(WHAT NEEDS TO BE DONE)
Below are the records; give again exactly the line with "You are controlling", the line with "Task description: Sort", and each line that lies between them, and nothing besides.

--- INPUT ---

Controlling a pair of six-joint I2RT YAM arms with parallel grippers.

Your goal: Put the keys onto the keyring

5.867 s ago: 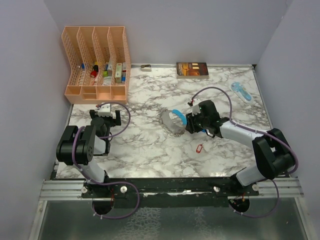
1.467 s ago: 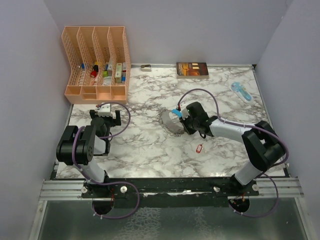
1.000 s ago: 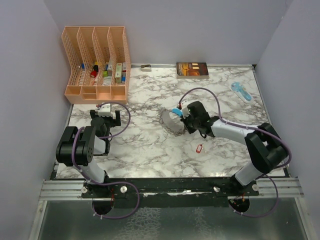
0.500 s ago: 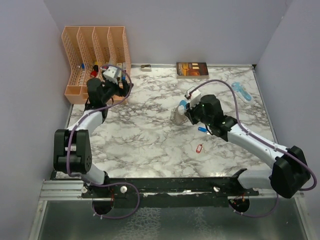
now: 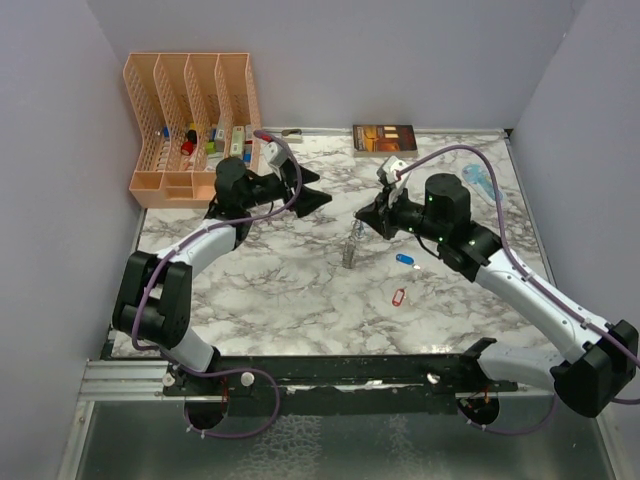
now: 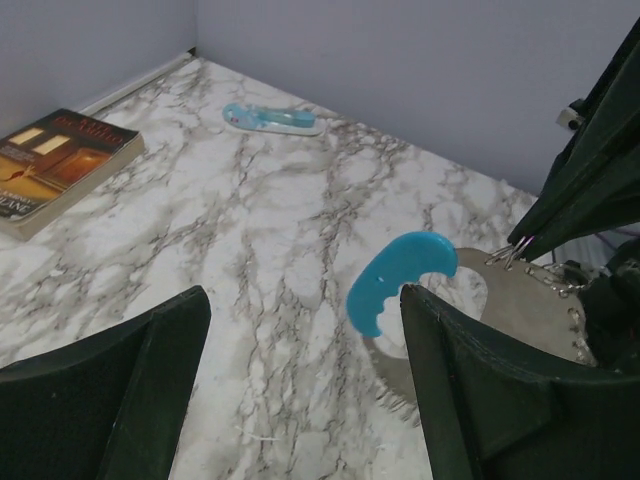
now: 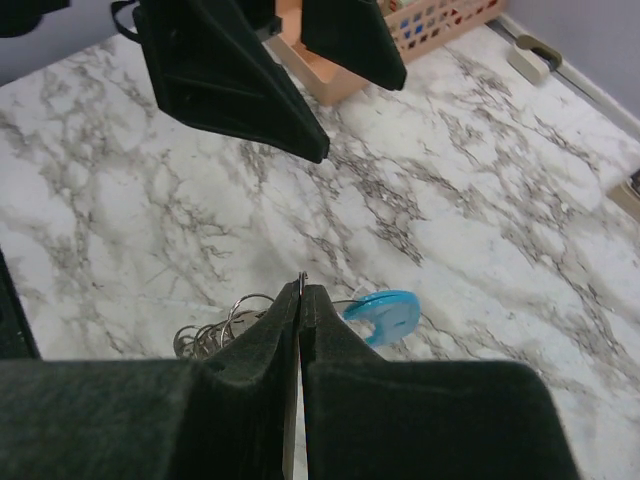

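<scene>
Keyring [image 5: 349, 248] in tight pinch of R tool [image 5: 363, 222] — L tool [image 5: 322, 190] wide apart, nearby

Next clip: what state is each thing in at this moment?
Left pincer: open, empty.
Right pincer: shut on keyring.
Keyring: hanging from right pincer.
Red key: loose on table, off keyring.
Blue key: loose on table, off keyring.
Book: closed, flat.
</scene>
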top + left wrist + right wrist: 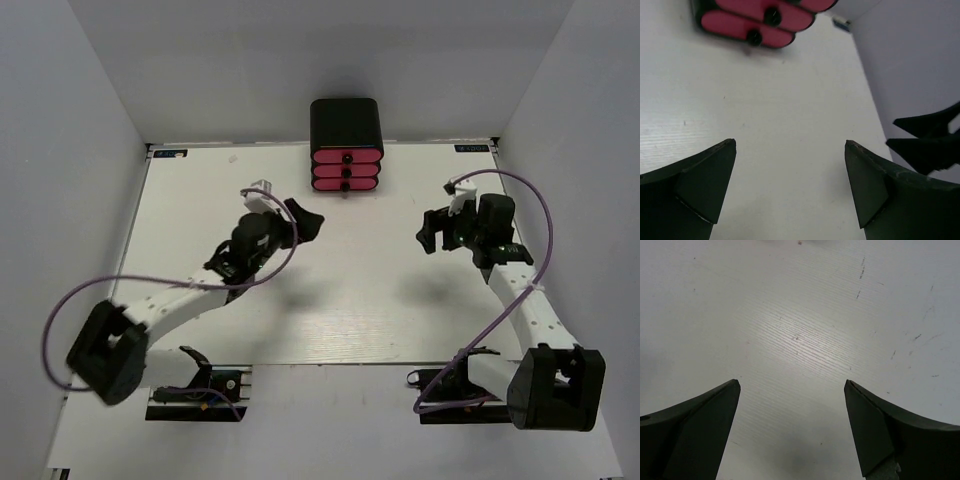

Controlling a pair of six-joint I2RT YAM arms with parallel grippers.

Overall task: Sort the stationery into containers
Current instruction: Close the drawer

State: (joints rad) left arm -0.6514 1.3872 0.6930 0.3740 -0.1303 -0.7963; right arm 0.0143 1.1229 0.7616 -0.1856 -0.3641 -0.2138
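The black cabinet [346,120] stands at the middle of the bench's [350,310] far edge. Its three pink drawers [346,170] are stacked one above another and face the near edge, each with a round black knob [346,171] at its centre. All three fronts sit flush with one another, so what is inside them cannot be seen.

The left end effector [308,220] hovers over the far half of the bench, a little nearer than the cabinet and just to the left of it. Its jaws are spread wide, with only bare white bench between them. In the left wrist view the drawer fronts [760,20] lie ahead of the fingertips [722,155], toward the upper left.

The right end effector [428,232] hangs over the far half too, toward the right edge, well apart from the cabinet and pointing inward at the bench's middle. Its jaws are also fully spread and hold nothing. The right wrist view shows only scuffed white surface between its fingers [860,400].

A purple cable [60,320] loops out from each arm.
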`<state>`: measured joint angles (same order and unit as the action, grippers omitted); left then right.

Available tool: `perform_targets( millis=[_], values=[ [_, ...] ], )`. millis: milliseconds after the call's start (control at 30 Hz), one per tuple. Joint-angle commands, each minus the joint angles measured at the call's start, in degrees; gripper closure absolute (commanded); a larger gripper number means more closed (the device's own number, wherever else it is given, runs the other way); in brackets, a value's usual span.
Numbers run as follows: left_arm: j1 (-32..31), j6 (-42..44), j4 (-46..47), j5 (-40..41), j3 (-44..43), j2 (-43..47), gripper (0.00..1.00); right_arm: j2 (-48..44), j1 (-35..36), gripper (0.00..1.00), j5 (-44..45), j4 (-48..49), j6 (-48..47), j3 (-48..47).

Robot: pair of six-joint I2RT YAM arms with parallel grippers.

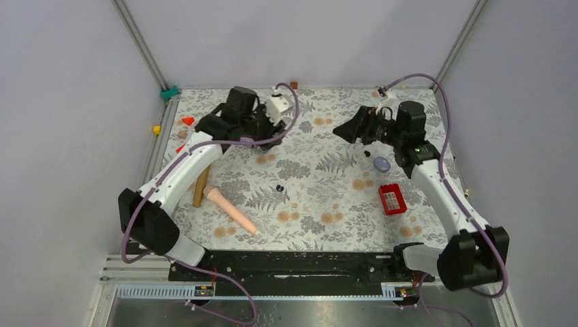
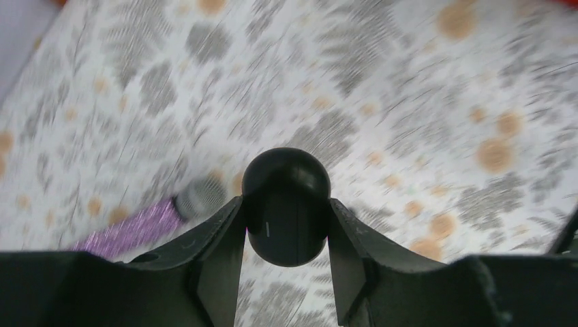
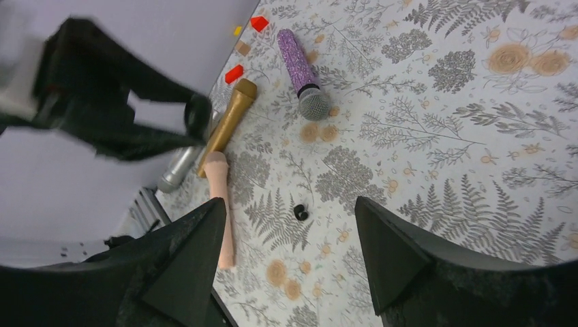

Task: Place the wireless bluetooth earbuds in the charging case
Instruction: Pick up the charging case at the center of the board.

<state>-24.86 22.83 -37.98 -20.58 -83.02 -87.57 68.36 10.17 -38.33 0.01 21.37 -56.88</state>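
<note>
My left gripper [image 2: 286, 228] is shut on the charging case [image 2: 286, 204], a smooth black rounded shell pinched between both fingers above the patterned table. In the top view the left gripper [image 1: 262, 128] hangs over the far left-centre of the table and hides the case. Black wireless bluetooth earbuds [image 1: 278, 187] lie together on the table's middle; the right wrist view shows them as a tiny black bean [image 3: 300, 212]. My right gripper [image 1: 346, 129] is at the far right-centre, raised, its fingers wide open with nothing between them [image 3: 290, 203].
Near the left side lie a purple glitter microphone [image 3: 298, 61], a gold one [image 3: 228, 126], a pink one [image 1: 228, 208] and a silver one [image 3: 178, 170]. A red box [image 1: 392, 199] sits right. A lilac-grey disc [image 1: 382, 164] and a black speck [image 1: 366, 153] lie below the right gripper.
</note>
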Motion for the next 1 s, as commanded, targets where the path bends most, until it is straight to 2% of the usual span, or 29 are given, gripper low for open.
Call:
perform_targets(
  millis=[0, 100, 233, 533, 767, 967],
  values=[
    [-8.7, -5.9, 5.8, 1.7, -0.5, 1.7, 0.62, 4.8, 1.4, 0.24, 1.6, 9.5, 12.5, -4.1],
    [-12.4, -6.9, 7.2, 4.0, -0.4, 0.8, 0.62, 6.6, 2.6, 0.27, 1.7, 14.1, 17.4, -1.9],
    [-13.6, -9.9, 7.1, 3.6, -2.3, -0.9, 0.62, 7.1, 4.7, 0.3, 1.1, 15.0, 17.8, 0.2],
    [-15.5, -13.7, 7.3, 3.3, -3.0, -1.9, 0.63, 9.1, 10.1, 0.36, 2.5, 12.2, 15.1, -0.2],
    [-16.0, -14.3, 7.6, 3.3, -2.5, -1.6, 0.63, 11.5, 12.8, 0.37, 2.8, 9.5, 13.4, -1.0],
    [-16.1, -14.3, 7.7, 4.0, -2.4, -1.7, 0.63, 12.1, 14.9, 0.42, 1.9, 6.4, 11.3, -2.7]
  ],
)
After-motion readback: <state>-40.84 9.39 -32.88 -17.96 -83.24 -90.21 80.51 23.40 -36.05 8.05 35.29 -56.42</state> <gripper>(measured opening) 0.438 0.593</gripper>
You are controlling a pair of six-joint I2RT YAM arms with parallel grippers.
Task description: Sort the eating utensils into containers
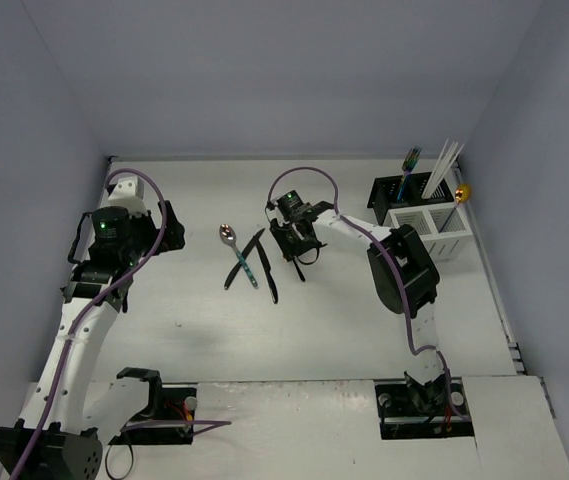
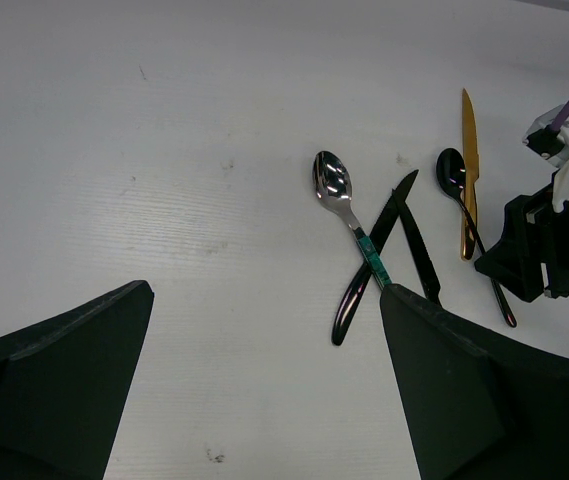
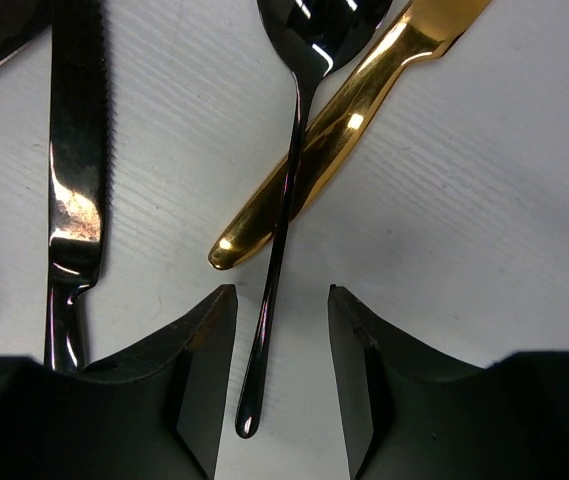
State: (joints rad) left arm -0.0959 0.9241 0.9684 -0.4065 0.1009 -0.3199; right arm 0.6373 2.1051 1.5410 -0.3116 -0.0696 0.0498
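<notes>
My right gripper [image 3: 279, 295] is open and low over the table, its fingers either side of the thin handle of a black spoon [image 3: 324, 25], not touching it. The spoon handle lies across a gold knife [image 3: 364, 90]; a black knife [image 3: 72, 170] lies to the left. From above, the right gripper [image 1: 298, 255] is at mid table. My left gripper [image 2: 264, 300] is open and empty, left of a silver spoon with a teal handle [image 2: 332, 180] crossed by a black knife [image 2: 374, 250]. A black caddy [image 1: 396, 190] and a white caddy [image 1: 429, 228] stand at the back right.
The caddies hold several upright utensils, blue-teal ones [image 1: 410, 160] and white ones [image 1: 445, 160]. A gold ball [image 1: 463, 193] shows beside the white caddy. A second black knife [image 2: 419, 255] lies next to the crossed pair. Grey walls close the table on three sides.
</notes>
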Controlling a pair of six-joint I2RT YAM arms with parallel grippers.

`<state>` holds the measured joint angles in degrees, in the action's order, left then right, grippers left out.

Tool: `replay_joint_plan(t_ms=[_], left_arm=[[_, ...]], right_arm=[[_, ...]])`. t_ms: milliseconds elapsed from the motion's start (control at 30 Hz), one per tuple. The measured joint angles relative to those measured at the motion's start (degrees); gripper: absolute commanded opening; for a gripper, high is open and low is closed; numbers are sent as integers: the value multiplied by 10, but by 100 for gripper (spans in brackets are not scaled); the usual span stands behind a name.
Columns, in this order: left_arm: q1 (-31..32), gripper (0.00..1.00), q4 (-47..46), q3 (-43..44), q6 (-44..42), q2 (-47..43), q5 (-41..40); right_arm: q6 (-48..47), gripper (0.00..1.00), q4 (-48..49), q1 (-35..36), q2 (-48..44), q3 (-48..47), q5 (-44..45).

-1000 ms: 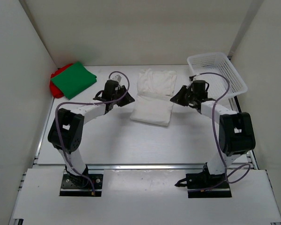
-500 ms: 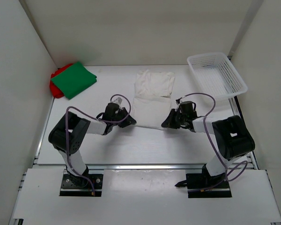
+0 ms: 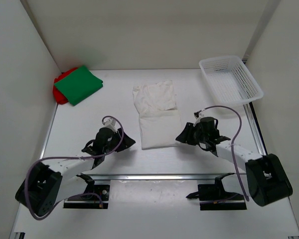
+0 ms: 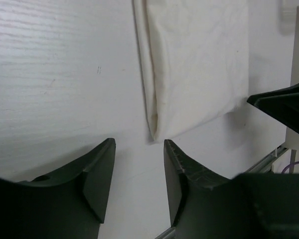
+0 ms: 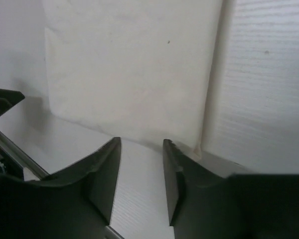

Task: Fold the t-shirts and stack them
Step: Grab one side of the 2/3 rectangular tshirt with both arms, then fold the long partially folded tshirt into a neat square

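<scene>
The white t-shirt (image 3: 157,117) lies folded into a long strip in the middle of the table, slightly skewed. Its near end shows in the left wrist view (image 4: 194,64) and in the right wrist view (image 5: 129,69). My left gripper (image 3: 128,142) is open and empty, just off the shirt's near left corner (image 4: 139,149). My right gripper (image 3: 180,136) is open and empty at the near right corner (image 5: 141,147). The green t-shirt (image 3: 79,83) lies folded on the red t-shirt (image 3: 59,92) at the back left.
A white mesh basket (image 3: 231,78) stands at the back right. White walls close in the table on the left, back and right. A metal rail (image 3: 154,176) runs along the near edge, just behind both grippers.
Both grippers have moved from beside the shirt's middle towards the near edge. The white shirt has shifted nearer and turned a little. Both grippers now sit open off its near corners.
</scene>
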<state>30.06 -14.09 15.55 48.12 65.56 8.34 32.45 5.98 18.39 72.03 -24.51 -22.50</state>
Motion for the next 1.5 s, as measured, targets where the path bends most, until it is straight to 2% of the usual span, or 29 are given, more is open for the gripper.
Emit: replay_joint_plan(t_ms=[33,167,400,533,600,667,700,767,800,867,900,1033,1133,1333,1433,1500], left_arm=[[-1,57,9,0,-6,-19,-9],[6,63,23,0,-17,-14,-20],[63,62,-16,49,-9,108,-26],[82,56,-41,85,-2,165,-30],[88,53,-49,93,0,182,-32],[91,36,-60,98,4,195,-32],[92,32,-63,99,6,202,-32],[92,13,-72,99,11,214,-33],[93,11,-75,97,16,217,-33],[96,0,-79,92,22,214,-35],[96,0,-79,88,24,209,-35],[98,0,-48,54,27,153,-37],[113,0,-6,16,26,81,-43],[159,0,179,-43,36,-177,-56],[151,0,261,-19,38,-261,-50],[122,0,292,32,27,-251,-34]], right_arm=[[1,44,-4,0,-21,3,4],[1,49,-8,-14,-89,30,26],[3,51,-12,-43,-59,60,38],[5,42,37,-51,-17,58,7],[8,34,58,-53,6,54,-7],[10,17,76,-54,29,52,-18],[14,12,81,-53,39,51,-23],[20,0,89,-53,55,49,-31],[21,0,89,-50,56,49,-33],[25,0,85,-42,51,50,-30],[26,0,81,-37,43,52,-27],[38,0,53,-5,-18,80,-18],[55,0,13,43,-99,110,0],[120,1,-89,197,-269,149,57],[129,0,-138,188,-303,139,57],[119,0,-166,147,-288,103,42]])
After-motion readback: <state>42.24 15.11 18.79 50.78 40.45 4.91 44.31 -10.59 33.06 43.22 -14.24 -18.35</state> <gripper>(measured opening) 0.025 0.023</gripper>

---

(ANSWER SPACE)
You are controlling a pair of six-joint I2RT YAM arms with parallel grippers.
Task description: Sort the eating utensils into containers

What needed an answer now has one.